The Send marker trait is used to signify that a value can be safely moved between threads, which is true for most types. The compiler and the type system will enforce this requirement when a value is passed to an API that might cause it to be moved onto a different thread.

Correspondingly the Sync marker trait is used to signify that the value can be used from the context of multiple threads. Rust will prevent any value without this trait from being accessed in a context it can't determine to be necessarily single-threaded.

For both these marker traits, it's useful to know that they also compose together, such that any type constructed from only Sync types will be Sync itself by default. For most users, and especially when writing safe Rust, you'll not implement Send or Sync yourself and instead rely on composition and standard library types that introduce these marker trait properties.

The most obvious of these types introducing Sync to start with is the std::sync::Mutex type, here illustrated with a contrived example:

let locked_data: Mutex<HashMap<Key, Value>> = Mutex::new(HashMap::new());
let mut data = locked_data.lock().unwrap();
data.insert(key, value);

To unpack what is happening here: the Mutex type in Rust is generic over a type, ie Mutex<T>, and even if T is not Sync itself, the Mutex<T> type will be Sync. It has an API and implementation that can provide those guarantees for the wrapped type. It's up to the Mutex author to ensure that using unsafe Rust.

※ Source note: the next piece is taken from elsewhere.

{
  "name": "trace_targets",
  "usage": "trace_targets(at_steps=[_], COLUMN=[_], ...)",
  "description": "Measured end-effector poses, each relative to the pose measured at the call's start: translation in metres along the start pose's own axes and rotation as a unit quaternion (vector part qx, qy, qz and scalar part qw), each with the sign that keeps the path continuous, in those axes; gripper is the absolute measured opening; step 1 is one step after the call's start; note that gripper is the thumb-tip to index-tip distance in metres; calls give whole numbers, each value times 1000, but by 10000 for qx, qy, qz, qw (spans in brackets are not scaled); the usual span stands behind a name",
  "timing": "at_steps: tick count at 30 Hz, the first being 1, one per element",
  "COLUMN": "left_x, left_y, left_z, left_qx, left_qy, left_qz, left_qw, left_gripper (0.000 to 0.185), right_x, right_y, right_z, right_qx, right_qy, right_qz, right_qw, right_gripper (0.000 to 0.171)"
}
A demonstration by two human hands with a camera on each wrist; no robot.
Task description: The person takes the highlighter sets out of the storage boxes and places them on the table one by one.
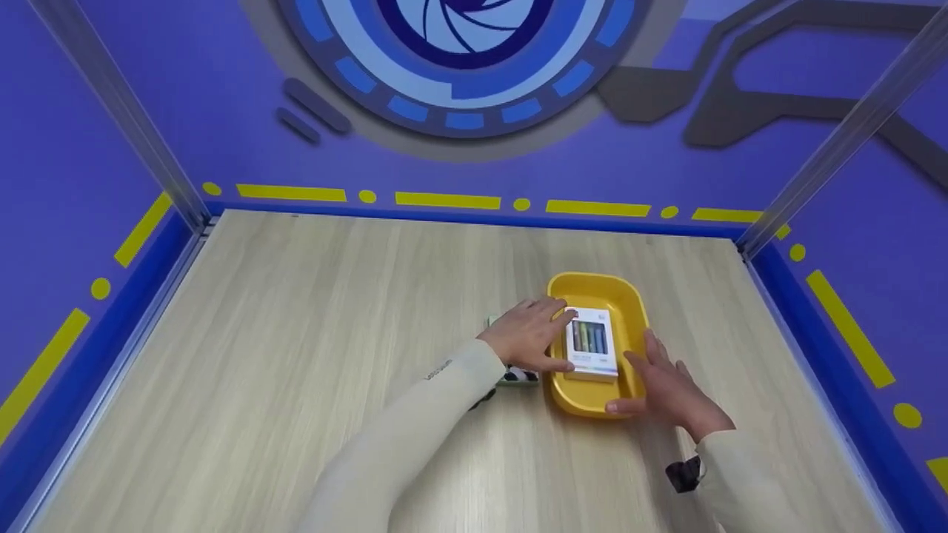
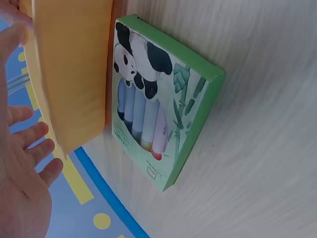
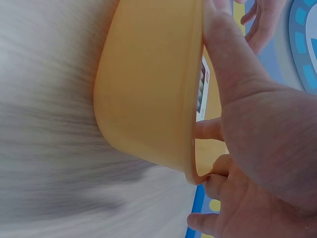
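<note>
- Two bare hands: the left hand (image 1: 527, 337) and the right hand (image 1: 674, 389), reaching in from either side of a yellow tray (image 1: 585, 398)
- Left hand loose, holding nothing, its fingers spread over the tray's edge on its own side; whether the fingertips touch the box below them, I cannot tell
- Right hand grasping the tray's rim on its own side, one finger dipping inside, another outside, the thumb at the near corner
- White box (image 1: 591, 340) lying flat in the tray, between the two hands, its printed face upward, showing a row of coloured sticks; one corner is under the left fingertips
- Green box (image 2: 158, 99) flat just outside the tray, partly hidden beneath the left hand and wrist; a panda, bamboo and a cut-out showing pastel pens are on its front
- Pale wooden table (image 1: 296, 333) under both hands
- Cream sleeves (image 1: 444, 403) behind both hands, with a black device (image 1: 683, 474) at the right wrist
- Blue-purple wall (image 1: 415, 166) beyond the hands, marked with yellow dashes
</note>
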State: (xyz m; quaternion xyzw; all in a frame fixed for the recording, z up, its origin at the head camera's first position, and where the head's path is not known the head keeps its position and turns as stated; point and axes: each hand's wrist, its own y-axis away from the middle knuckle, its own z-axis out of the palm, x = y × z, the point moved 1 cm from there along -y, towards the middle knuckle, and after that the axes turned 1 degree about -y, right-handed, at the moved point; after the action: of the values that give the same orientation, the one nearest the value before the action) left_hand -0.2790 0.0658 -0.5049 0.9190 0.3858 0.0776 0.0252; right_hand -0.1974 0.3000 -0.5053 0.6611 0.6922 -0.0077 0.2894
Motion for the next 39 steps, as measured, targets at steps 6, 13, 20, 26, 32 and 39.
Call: trace_targets(at_steps=[6,13,20,26,32,39], left_x=[2,4,4,3,3,6], left_y=[-2,-3,-5,-6,-8,-11], left_z=[-1,0,1,1,3,4], left_qx=[-60,-174,-178,-243,-250,-309], left_qy=[-14,67,205,216,154,104], left_qz=[14,-13,11,-43,-31,-17], left_qw=[10000,9998,9996,9995,9996,9995], left_gripper=[90,91,90,92,93,94], right_x=[0,1,0,-1,-2,-1], right_y=[-1,0,0,1,0,0], right_z=[-1,0,-1,-1,-1,-1], right_qx=[-1,-18,-19,-98,-80,-43], right_qy=[-2,-31,81,-22,-30,-11], right_qz=[-52,-15,-58,-18,-12,-23], right_qw=[10000,10000,9999,9999,10000,10000], right_gripper=[114,113,115,115,114,109])
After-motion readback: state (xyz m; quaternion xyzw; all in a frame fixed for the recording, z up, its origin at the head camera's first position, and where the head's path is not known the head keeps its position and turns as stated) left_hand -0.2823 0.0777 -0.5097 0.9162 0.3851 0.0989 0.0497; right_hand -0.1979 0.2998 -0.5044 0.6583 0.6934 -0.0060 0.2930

What is nice here from an API design is that the Mutex<T> always wraps the data it protects, so it becomes impossible to access the value outside of how the Mutex's API provides the guarantees it needs to for Sync. Normally the access is gated through the lock() method, which give or take some error-handling, returns a MutexGuard which enforces the underlying locking and unlocking happens through RAII. The value being protected is only accessible during the lifetime of this guard object.

Between the Sync requirement for safe multi-threaded access and design of the above API design enforcing the underlying type is only accessible when certain run-time requirements are met, this ensures we always have thread-safety provided by the type system.

Compare that to a similar example in C++:

std::mutex lock;
std::unordered_map<Key, Value> map;

std::lock_guard<std::mutex> lock_guard(lock);
map.insert({key, value});

Here there is no additional protection of the map value, and nothing ties the lock object to the map. If the locking were accidentally omited the compiler would not notice. Of course, there's always a variety of tools that might help detect it: an experienced code reviewer, some static analysis tools or sanitizers. Conversely in Rust this would always be an immediate compilation error, probably informing you that the map type didn't have the Sync type.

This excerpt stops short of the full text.